Quantifying the BlackRock Effect

Jul 10, 2023 • 9 Min Read

Key Takeaways

  • Based on historical trends, a multiplier effect in the range of 4.0x - 5.0x is reasonable to assume for the Bitcoin network. This means that $1 of demand can result in a $4 - $5 increase in market cap.
  • We assign a 75% probability of spot ETF approval in the near term. If a BlackRock spot ETF is approved, we anticipate it would attract new investors and generate increased demand for bitcoin. This could potentially lead to a near-term incremental market cap increase of up to $600 billion (2x current level).
  • We remain optimistic about GBTC -1.48%  (discount to NAV down to 27%) due to the likelihood of a Grayscale victory over the SEC in the courts.
  • We are still constructive on major crypto-related equities like COIN -9.51% , Bitcoin miners (MARA -2.72% , RIOT -3.28% ), and the mining ETF WGMI, despite the possibility of short-term overextension. We believe that the worst of the fallout related to miners and regulatory "FUD" is behind us, and the entry of BlackRock into crypto signals a positive shift in regulatory attitudes.
  • After a month since the SEC's accusations against Binance, expectations are high for similar charges from the DOJ. The recent departures of key Binance executives suggest imminent legal troubles. Despite potential short-term negative impacts from these developments, we view any resulting sell-off as a buying opportunity.
  • Core Strategy – We believe that the market is currently in a "sentiment sweet spot" where both narrative-driven factors (such as the potential spot ETF and the return of US investors) and fundamental factors (such as the upcoming halving event in a few quarters and expanding global liquidity) are bullish. While market sentiment is shifting, the trade remains far from overcrowded, and the risk asymmetry is skewed to the upside.
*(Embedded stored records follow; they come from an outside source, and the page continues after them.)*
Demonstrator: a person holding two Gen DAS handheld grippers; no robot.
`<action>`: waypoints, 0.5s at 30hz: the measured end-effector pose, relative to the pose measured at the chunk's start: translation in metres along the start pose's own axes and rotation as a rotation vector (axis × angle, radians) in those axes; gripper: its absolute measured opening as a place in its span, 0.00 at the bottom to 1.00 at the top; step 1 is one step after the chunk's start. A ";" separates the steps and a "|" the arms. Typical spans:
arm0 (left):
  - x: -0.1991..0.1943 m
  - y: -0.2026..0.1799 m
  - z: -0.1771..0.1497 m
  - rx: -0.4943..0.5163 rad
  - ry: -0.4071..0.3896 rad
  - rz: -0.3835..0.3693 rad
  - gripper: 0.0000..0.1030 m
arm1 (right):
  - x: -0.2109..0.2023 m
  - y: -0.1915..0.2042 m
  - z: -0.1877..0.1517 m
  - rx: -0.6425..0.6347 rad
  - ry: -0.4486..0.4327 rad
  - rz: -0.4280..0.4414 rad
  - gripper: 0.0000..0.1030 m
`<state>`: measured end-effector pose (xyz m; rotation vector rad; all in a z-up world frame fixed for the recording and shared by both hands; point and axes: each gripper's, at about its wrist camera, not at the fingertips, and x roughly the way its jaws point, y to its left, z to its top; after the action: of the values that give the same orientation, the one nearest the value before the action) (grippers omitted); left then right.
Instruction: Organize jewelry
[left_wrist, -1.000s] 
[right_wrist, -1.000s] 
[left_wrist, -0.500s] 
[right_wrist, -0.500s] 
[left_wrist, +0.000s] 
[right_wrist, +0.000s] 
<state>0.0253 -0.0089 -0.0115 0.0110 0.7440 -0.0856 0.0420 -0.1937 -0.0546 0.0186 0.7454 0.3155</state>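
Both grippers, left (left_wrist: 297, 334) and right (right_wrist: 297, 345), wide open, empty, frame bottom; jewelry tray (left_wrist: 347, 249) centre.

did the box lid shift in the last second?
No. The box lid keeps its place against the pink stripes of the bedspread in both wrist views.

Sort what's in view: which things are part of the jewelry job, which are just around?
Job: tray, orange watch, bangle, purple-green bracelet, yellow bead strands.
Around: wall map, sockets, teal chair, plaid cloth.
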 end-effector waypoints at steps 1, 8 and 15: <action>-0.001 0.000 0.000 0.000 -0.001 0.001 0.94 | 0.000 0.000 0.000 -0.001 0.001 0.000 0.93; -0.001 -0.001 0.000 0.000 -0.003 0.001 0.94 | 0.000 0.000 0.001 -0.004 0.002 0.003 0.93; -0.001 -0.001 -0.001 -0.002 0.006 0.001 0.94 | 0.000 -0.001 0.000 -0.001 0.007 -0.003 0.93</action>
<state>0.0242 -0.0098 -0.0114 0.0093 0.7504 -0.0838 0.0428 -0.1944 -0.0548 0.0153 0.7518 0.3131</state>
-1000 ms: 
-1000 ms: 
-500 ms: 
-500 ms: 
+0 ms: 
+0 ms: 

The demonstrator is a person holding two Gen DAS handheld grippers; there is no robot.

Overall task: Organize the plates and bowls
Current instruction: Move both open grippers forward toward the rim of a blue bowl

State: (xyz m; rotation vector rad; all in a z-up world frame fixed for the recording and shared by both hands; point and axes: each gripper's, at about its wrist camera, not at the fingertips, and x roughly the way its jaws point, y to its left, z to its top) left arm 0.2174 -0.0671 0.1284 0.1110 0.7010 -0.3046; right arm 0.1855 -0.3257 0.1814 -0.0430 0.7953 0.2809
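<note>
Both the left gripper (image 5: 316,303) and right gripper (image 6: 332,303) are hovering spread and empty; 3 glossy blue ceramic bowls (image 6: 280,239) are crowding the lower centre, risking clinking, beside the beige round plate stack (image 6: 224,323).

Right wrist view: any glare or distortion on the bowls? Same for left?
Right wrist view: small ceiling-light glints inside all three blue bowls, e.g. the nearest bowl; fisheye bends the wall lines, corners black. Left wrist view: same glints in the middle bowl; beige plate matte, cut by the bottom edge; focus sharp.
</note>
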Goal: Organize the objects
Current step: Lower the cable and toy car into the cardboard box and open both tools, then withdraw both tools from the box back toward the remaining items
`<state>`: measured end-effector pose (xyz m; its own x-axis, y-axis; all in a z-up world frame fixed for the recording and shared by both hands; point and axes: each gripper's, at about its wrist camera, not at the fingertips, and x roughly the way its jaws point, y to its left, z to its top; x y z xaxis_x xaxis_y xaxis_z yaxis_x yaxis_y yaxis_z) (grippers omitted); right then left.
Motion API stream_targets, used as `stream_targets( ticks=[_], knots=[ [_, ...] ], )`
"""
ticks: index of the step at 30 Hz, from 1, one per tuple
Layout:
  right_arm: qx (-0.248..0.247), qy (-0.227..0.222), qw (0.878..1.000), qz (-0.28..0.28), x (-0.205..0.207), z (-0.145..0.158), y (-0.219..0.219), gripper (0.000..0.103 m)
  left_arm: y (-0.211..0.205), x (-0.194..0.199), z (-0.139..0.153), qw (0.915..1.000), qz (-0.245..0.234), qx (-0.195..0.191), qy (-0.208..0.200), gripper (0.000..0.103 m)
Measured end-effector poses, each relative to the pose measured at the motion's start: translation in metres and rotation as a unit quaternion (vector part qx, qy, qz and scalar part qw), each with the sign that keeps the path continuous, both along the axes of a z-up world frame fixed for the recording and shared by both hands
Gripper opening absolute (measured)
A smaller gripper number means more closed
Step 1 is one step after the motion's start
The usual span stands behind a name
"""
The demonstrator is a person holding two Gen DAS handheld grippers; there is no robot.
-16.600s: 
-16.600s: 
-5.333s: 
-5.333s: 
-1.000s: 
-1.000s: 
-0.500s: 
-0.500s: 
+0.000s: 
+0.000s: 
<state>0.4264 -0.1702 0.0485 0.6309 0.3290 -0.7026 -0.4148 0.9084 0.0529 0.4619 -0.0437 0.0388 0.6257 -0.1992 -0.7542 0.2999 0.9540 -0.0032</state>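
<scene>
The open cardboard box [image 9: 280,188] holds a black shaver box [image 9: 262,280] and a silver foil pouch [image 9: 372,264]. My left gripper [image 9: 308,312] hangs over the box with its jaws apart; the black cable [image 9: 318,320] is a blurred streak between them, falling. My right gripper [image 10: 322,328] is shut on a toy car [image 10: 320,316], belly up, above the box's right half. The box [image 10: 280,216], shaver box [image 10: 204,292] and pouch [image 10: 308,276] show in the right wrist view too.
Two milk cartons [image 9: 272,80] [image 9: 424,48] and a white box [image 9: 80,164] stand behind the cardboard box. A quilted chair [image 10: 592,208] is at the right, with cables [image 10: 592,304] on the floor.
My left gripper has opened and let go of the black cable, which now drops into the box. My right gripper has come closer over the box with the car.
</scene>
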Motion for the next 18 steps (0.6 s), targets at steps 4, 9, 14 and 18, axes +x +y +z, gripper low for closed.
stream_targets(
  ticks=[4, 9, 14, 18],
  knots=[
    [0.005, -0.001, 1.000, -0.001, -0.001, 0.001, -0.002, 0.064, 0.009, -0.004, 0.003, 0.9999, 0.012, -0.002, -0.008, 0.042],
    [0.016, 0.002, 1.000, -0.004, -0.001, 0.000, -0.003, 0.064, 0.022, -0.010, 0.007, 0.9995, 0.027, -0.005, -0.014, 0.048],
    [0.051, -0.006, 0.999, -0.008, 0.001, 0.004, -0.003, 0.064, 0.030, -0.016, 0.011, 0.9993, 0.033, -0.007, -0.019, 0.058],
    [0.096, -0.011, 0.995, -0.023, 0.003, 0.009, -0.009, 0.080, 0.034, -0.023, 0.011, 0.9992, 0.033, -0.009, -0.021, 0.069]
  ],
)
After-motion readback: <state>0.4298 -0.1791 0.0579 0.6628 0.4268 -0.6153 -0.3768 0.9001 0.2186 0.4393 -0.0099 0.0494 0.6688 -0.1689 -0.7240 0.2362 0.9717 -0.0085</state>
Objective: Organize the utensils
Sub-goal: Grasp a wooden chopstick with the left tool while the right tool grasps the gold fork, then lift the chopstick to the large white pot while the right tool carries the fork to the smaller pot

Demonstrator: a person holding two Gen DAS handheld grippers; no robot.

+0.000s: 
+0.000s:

The Probability of ETF Approval

As emphasized in previous notes, we view BlackRock’s application for a spot ETF as substantial. Regardless of whether an actual spot ETF garners approval in the near term, its “narrative” significance is undeniable.

Yet, our fundamental assumption is that this application indicates new undisclosed insights that Larry Fink and his colleagues are privy to, which the public may not be, and their application will ultimately result in a spot ETF approval.

This hypothesis is reinforced by potential legal developments on the horizon that could further support the approval of a spot-based ETF. Based on our interactions with legal experts in the industry, we are inclined to believe that Grayscale’s lawsuit against the SEC will likely tilt in Grayscale’s favor.

In simple terms, Grayscale’s argument asserts that the SEC approved a futures-based ETF because of the existence of a sizable, regulated futures market in the US, which can be monitored for market manipulation. In contrast, the SEC argues that the spot market lacks a similarly regulated market of substantial size in the US, leaving it susceptible to manipulation and therefore unsuitable for an ETF. However, as per Grayscale’s rationale, since futures market prices are a derivative of spot prices, one cannot have legitimate prices in one market while the other is a product of a manipulated market.

If it becomes apparent that the SEC is set to lose this case, as well as the potential Ripple case — on which we anticipate a ruling in the coming months — the SEC could preempt these decisions. They could then assert that their surveillance-sharing agreement with Coinbase is valid, as argued eloquently by Elliott Stein, a legal analyst at Bloomberg.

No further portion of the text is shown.